» Data records:
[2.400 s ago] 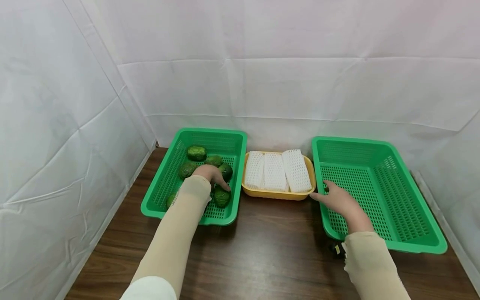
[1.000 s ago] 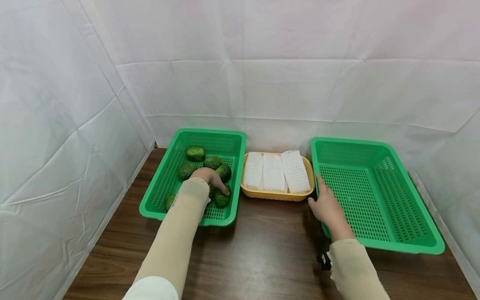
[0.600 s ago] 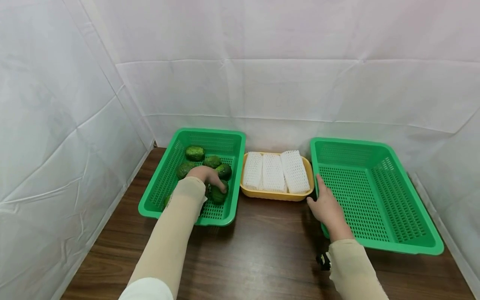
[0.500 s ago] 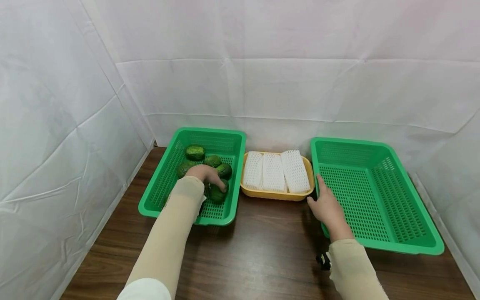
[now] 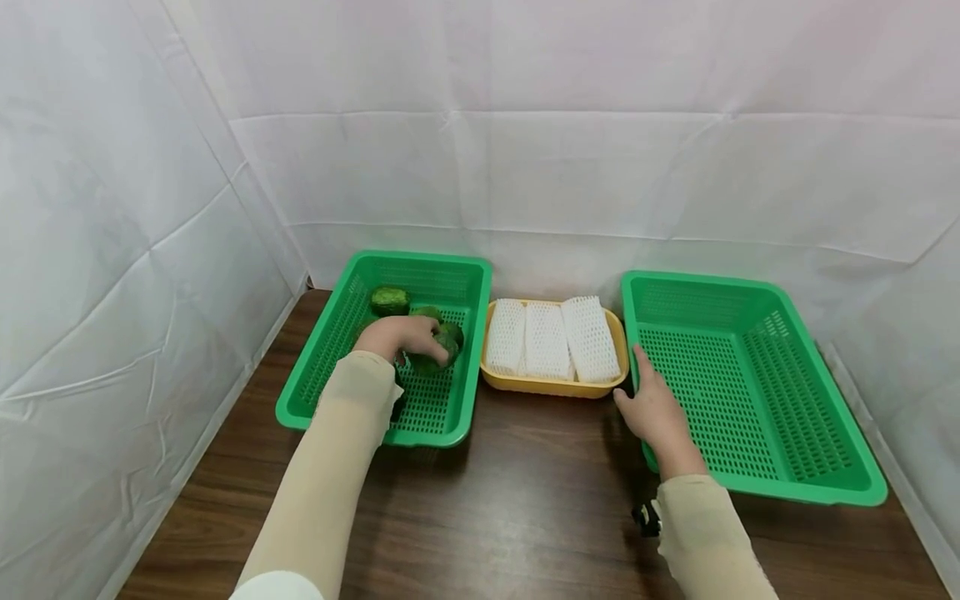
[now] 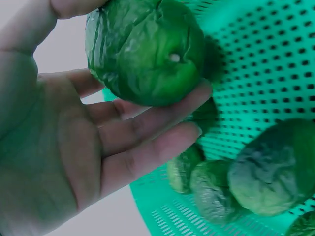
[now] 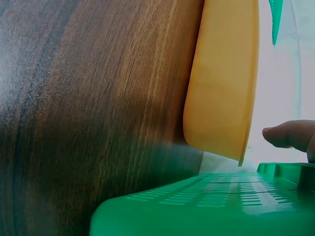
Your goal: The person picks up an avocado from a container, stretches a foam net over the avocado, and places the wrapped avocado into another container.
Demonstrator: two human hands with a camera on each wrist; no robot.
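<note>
My left hand [image 5: 399,335] is over the left green basket [image 5: 288,400], its thumb and fingers gripping a dark green, wrinkled avocado [image 6: 147,54]. In the left wrist view the avocado sits between thumb and fingertips, apart from the basket floor. Several other avocados [image 6: 270,169] lie below it, one of them [image 5: 390,301] near the basket's back wall. My right hand [image 5: 657,417] rests at the left rim of the right green basket [image 5: 757,375], fingers extended and holding nothing. Only a fingertip [image 7: 288,135] of it shows in the right wrist view, above the basket rim.
Between the baskets stands a yellow tray [image 5: 536,388] with white foam net sleeves [image 5: 547,342] laid side by side. Everything stands on a dark wooden table [image 5: 510,500]. White cloth walls [image 5: 555,167] close off the back and sides.
My left hand has lifted an avocado from the front right of the left basket and drawn back and slightly left. My right hand shifted earlier along the right basket's rim, then stayed still.
</note>
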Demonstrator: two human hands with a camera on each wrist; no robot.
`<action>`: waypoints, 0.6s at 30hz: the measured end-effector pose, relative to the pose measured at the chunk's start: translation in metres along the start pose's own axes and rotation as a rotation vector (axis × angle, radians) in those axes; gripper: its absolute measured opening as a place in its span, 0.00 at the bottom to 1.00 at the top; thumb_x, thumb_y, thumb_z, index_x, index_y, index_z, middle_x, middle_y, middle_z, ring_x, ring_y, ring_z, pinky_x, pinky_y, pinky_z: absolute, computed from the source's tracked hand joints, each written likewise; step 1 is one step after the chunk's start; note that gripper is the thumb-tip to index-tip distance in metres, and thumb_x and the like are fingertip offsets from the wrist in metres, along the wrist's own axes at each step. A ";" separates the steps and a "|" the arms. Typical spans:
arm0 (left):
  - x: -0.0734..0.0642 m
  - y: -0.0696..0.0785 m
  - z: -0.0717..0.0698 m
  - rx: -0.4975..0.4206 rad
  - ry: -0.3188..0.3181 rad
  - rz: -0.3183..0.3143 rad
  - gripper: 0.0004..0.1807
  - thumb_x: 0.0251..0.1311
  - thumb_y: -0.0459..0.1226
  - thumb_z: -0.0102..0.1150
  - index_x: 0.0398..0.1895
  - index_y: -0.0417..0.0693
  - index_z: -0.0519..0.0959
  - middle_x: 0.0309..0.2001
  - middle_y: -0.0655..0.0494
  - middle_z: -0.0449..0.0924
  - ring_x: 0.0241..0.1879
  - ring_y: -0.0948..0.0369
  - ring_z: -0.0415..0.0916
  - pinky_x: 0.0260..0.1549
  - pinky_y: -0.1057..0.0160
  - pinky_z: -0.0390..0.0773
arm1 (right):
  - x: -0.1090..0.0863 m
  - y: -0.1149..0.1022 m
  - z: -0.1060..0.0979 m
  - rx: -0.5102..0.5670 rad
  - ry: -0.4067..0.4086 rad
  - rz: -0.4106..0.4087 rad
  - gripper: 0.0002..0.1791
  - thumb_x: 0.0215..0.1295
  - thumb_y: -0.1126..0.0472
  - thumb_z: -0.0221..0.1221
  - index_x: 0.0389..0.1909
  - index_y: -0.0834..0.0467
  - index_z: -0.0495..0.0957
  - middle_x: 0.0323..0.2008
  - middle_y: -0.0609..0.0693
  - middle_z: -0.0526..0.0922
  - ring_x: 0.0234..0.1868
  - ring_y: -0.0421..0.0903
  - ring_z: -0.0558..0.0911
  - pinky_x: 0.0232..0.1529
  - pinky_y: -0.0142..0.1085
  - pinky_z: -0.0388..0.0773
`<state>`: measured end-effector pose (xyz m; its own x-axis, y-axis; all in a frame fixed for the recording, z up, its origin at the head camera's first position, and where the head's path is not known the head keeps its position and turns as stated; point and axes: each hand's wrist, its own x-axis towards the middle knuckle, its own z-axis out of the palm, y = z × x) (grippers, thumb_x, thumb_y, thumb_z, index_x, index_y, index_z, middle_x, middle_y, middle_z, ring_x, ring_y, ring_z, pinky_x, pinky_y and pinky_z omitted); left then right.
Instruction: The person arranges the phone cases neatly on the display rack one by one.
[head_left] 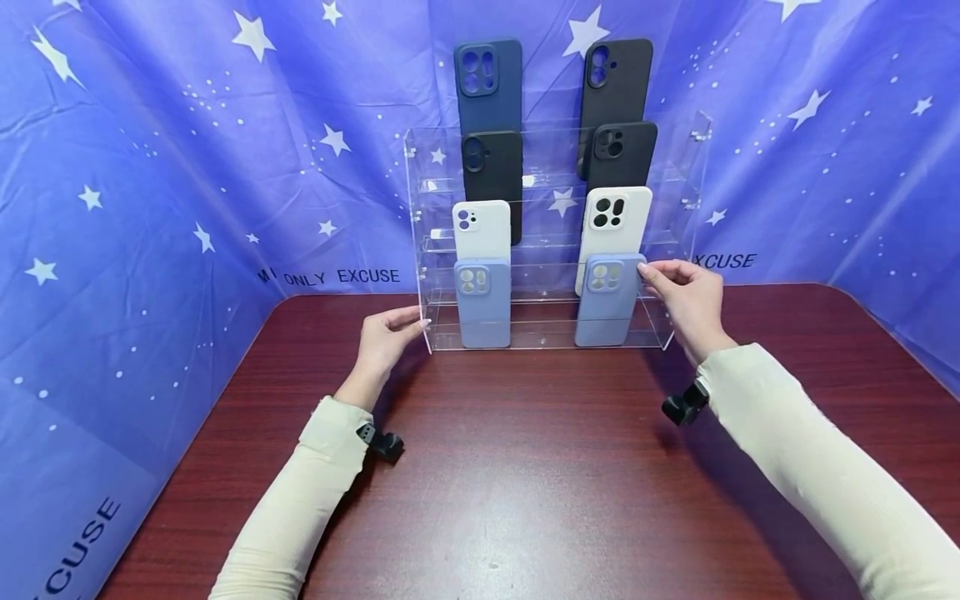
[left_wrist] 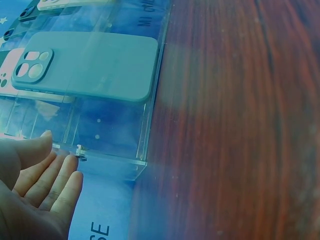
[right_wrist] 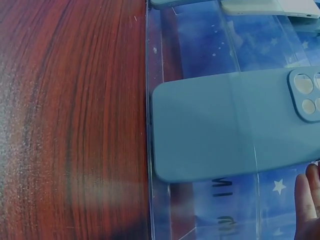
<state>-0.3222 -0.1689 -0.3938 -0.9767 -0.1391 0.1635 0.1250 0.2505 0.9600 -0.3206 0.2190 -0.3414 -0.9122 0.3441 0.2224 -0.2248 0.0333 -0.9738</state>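
A clear acrylic display stand (head_left: 543,340) with stepped tiers holds several phone cases in two columns. My left hand (head_left: 384,340) grips its left side panel, thumb on one side and fingers on the other. My right hand (head_left: 693,304) pinches the upper right edge of a light blue phone case (head_left: 603,312), which stands in the lowest tier on the right. In the right wrist view only some fingertips (right_wrist: 306,197) show beside that case. A matching light blue phone case (head_left: 484,312) stands in the lowest tier on the left, close to my left hand.
Behind the blue cases rise white cases (head_left: 480,229) (head_left: 633,218), then black ones (head_left: 495,175) (head_left: 626,162). At the top stand a dark blue case (head_left: 506,100) and another black case (head_left: 630,83). A dark red wooden table (head_left: 495,467) lies before a blue star-printed curtain (head_left: 172,167).
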 end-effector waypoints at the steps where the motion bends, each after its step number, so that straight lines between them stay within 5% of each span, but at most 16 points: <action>1: 0.000 0.000 0.000 -0.001 -0.001 -0.001 0.17 0.52 0.27 0.65 0.47 0.32 0.80 0.45 0.38 0.81 0.47 0.60 0.77 0.37 0.78 0.74 | 0.000 0.000 0.000 -0.006 0.002 -0.005 0.02 0.53 0.62 0.69 0.25 0.52 0.84 0.19 0.38 0.82 0.21 0.32 0.80 0.28 0.23 0.77; 8: -0.001 -0.001 -0.002 -0.003 0.011 -0.003 0.17 0.51 0.28 0.66 0.46 0.32 0.80 0.45 0.37 0.81 0.48 0.59 0.76 0.37 0.78 0.73 | -0.003 0.001 -0.009 0.029 -0.007 -0.001 0.04 0.51 0.62 0.70 0.25 0.50 0.84 0.21 0.38 0.83 0.22 0.32 0.80 0.28 0.22 0.77; 13: -0.001 -0.001 -0.001 -0.026 0.020 0.010 0.17 0.51 0.28 0.66 0.46 0.32 0.81 0.44 0.37 0.81 0.42 0.68 0.77 0.36 0.77 0.74 | -0.007 0.001 -0.024 0.053 -0.034 -0.037 0.03 0.52 0.64 0.69 0.28 0.54 0.85 0.23 0.39 0.84 0.25 0.33 0.81 0.30 0.22 0.78; 18: 0.001 0.000 -0.004 -0.022 0.069 0.091 0.16 0.51 0.28 0.66 0.45 0.33 0.82 0.43 0.37 0.82 0.32 0.75 0.78 0.32 0.78 0.75 | -0.014 0.007 -0.047 -0.203 -0.035 -0.125 0.10 0.56 0.59 0.67 0.38 0.59 0.84 0.24 0.31 0.83 0.28 0.29 0.78 0.33 0.20 0.73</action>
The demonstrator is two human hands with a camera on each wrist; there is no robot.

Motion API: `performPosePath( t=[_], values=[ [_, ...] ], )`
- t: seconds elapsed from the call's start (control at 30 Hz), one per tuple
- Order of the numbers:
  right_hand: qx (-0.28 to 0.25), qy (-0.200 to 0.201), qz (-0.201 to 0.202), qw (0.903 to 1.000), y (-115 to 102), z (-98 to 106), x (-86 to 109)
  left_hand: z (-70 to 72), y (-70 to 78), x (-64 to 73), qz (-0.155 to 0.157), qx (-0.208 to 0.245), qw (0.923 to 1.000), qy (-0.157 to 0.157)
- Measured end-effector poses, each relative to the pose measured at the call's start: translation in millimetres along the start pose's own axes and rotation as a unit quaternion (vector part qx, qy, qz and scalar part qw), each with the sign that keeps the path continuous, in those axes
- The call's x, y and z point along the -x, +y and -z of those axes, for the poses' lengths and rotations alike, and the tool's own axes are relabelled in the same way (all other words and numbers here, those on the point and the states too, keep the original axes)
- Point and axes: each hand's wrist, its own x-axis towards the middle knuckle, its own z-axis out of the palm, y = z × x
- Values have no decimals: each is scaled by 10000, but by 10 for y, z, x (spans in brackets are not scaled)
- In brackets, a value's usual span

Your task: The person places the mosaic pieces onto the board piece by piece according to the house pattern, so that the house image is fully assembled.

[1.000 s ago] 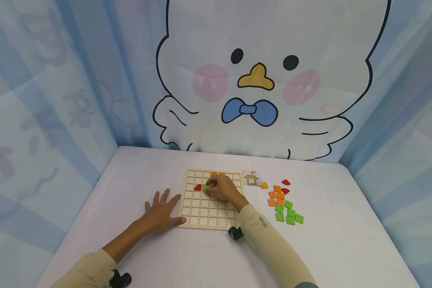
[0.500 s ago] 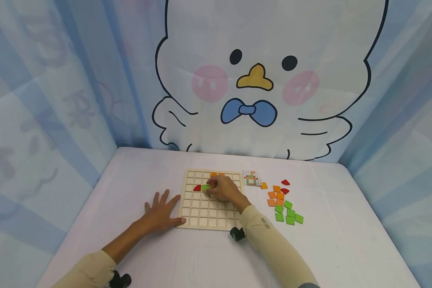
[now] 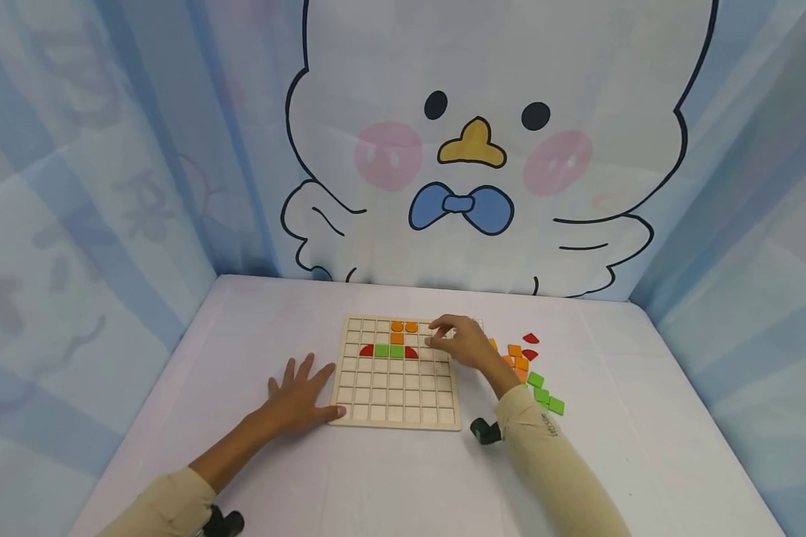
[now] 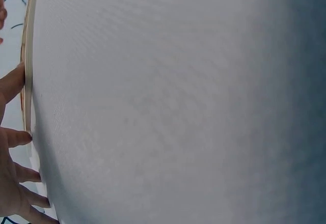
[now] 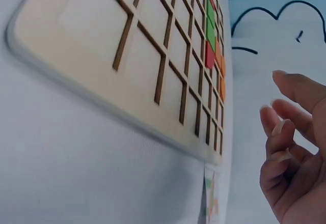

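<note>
A wooden grid board (image 3: 396, 391) lies on the table. In its upper cells sit two round orange pieces (image 3: 412, 327), an orange square tile (image 3: 397, 338) and two green square tiles (image 3: 389, 350), with a red curved-edged piece (image 3: 411, 353) at each end of the green pair. My left hand (image 3: 298, 395) rests with fingers spread at the board's left edge, thumb touching its lower left corner. Over the board's upper right edge hovers my right hand (image 3: 466, 344), fingers loosely bent and nothing between them in the right wrist view.
Right of the board are loose orange tiles (image 3: 514, 350), green tiles (image 3: 541, 395) and two red pieces (image 3: 530, 354). A small printed pattern card (image 5: 211, 196) lies at the board's edge, mostly hidden by the right hand in the head view. Curtains (image 3: 94, 224) enclose the table.
My right hand has let go at the green tiles and moved right, uncovering the second green tile, the right-hand red piece and the orange square. The left hand stays put.
</note>
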Motion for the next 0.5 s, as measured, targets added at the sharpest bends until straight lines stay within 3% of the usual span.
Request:
performPosePath(
  t=[0.23,0.5],
  values=[
    [-366,-106,-309,9988,331,380,250,6,27,15,-15,-11,10000,16],
    [-343,137,-814,9960,690,711,530,11,28,25,-23,65,10000,39]
  ],
)
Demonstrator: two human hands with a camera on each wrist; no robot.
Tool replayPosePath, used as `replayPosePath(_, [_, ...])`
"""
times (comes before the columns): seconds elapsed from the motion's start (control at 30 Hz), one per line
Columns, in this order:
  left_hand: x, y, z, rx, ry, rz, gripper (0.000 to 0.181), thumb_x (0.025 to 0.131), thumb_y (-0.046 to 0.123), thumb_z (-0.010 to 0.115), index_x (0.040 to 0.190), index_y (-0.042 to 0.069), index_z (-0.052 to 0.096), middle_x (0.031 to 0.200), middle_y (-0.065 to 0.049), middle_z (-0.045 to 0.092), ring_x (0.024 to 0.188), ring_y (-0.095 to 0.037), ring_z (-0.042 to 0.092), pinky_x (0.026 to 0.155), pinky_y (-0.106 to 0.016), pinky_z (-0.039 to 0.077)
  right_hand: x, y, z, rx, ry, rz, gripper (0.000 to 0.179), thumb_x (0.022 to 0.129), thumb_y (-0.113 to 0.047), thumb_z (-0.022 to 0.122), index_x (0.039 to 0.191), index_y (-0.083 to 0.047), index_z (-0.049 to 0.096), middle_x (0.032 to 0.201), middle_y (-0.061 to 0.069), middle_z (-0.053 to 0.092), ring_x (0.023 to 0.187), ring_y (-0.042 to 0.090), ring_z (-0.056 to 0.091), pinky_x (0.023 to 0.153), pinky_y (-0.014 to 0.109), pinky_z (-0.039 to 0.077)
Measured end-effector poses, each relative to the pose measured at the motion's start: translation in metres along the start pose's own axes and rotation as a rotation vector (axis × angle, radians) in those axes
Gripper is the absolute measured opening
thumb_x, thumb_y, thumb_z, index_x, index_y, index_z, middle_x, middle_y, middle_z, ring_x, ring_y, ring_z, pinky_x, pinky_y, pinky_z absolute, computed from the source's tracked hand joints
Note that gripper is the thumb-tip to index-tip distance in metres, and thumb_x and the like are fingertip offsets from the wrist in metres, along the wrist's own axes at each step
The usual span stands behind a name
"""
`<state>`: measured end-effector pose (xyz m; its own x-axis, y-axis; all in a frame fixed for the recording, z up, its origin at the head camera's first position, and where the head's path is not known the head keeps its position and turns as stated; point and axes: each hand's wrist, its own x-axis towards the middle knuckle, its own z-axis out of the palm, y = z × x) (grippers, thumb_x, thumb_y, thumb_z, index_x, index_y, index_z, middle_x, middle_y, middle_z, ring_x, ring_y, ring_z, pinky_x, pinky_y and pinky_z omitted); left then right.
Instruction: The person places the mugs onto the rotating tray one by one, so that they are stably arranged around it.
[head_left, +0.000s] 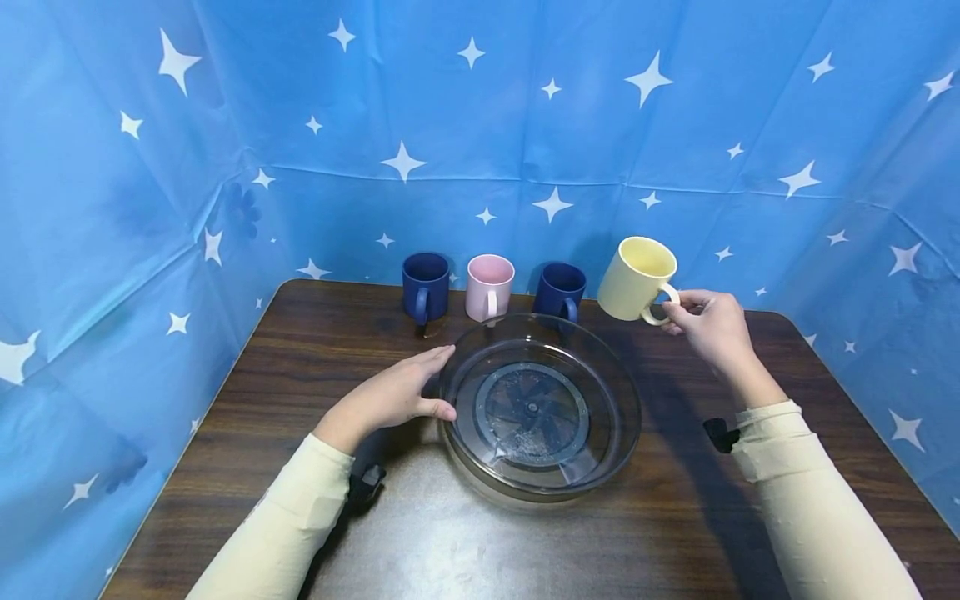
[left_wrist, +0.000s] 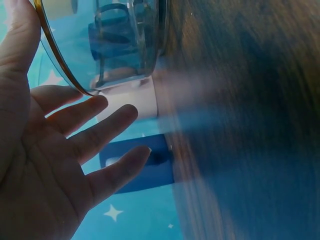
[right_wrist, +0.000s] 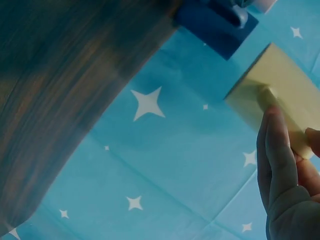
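My right hand [head_left: 716, 325] pinches the handle of a pale yellow mug [head_left: 626, 287] between thumb and fingers. The mug hangs tilted above the table's back right part; in the right wrist view the yellow mug [right_wrist: 285, 80] stands apart from the wood. At the left side of a round, clear, smoky glass bowl [head_left: 592, 442] is my left hand [head_left: 393, 392], thumb and fingers spread. The left wrist view has its thumb and index finger right at the glass bowl's rim [left_wrist: 54, 57], the other fingers stretched out below.
Behind the bowl stand a dark blue mug [head_left: 425, 287], a pink mug [head_left: 480, 296] and another dark blue mug [head_left: 551, 292] in a row. The bowl's far rim overlaps the second blue one. A blue star-patterned cloth [head_left: 480, 125] surrounds the dark wood table [head_left: 360, 542].
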<state>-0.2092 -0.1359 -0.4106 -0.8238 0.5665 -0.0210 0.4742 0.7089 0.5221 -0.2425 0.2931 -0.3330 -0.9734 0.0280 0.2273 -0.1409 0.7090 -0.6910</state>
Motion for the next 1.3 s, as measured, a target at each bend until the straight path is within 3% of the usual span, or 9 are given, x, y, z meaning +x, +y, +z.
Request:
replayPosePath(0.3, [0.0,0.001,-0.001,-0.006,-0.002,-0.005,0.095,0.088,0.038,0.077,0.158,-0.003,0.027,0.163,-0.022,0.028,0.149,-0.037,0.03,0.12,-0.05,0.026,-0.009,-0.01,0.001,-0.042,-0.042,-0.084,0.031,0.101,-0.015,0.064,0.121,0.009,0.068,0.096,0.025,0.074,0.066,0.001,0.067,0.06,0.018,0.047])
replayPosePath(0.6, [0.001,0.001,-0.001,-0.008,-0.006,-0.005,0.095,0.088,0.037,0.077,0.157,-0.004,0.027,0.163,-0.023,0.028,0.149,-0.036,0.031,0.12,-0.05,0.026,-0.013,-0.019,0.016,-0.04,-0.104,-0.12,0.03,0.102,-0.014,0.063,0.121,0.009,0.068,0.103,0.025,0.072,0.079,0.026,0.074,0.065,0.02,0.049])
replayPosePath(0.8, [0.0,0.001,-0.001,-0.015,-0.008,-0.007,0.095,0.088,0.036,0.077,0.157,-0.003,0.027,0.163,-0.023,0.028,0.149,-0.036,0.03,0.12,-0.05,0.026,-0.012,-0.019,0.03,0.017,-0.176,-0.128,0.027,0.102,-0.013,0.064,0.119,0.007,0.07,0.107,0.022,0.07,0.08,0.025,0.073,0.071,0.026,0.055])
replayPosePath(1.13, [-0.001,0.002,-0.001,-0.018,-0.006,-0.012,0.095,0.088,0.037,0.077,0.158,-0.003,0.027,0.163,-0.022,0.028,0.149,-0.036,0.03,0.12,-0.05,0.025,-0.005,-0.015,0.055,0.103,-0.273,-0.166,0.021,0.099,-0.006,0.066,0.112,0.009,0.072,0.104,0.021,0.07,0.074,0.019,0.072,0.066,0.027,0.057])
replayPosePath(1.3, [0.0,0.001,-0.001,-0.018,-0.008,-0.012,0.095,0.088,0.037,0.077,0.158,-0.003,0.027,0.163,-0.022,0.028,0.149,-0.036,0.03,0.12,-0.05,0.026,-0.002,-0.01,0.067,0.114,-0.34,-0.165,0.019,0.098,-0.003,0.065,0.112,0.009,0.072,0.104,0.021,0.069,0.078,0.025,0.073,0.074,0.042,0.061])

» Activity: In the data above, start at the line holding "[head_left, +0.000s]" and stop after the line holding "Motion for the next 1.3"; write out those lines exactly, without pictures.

» Task answer:
[head_left, +0.000s] 
[left_wrist, +0.000s] 
[right_wrist, +0.000s] 
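My right hand [head_left: 716, 325] pinches the handle of a pale yellow mug [head_left: 626, 287] between thumb and fingers. The mug hangs tilted above the table's back right part; in the right wrist view the yellow mug [right_wrist: 285, 80] stands apart from the wood. At the left side of a round, clear, smoky glass bowl [head_left: 592, 442] is my left hand [head_left: 393, 392], thumb and fingers spread. The left wrist view has its thumb and index finger right at the glass bowl's rim [left_wrist: 54, 57], the other fingers stretched out below.
Behind the bowl stand a dark blue mug [head_left: 425, 287], a pink mug [head_left: 480, 296] and another dark blue mug [head_left: 551, 292] in a row. The bowl's far rim overlaps the second blue one. A blue star-patterned cloth [head_left: 480, 125] surrounds the dark wood table [head_left: 360, 542].
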<state>-0.2092 -0.1359 -0.4106 -0.8238 0.5665 -0.0210 0.4742 0.7089 0.5221 -0.2425 0.2931 -0.3330 -0.9734 0.0280 0.2273 -0.1409 0.7090 -0.6910</state>
Motion for the next 1.3 s, as measured, a target at each bend until the straight path is within 3% of the usual span, or 9 are given, x, y, z meaning +x, +y, +z.

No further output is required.